Problem statement:
Word for word, restate every line from the one with "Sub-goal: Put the" through the end of the records below, both included, and add nothing.

Available data:

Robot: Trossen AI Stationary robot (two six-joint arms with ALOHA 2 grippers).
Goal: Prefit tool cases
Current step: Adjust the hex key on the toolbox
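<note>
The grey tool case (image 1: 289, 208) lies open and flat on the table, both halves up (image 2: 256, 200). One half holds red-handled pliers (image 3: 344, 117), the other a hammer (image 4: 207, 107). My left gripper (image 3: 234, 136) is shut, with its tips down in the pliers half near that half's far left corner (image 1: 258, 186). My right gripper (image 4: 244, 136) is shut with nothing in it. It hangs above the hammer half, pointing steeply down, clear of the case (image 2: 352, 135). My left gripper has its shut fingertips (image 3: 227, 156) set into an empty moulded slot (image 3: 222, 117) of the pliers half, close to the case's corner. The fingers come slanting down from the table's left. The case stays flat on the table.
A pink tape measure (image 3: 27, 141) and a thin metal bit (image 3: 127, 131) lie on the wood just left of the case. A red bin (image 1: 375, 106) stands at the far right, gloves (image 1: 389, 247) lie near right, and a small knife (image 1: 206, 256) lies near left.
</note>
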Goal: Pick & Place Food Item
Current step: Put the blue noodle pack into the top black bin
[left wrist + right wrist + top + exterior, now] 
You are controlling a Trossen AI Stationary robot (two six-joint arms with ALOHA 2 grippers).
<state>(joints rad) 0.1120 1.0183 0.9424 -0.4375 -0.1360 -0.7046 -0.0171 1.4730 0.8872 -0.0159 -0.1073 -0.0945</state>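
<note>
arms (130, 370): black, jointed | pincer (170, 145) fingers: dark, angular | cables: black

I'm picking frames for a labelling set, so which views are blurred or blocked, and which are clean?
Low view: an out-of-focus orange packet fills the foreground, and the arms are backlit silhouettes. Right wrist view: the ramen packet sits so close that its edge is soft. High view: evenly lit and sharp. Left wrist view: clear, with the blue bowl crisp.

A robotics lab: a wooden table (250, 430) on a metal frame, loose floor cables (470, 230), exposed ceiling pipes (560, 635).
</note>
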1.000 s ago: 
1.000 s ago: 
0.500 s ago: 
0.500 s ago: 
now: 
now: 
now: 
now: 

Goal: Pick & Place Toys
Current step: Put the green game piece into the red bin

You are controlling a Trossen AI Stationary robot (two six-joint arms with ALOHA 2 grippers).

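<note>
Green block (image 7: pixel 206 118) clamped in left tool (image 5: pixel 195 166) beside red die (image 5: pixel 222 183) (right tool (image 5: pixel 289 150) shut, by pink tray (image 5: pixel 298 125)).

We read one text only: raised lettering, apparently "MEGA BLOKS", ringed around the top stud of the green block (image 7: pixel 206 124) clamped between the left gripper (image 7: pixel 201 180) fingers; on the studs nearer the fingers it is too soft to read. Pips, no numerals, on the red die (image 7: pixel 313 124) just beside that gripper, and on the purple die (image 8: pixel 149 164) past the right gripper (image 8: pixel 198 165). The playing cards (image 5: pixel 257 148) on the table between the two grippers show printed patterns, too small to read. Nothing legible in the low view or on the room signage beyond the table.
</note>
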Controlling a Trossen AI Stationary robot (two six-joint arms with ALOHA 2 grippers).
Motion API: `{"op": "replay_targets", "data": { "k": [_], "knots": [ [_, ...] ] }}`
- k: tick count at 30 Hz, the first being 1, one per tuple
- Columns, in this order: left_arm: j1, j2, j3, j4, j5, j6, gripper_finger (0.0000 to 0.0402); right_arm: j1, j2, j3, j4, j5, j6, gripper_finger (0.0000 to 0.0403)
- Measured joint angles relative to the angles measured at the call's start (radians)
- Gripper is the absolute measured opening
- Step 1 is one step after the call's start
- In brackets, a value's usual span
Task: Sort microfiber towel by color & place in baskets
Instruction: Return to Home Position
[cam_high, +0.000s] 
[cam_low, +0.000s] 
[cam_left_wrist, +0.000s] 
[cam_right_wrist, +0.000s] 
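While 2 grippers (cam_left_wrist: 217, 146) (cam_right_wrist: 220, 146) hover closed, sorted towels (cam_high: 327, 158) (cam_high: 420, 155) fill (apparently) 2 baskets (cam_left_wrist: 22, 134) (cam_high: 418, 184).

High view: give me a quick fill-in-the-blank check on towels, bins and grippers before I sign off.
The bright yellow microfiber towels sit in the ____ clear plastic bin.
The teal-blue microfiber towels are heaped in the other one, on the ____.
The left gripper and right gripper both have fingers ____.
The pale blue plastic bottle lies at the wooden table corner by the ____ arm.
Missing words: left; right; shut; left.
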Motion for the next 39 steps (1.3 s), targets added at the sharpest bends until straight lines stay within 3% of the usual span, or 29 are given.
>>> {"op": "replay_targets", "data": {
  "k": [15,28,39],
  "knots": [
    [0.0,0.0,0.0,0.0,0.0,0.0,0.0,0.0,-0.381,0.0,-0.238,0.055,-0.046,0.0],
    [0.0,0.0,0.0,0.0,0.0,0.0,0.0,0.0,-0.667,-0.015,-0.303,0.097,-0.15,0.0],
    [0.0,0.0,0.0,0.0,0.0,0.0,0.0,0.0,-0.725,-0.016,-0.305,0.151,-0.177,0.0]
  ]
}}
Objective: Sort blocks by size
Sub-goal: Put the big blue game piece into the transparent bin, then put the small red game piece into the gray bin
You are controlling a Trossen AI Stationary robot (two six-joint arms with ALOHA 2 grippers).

Exercise output:
Sub-goal: Put the big blue game piece into the transparent bin, then put the small red game piece into the gray bin
You are controlling a Trossen AI Stationary robot (two six-joint arms with ALOHA 2 grippers).

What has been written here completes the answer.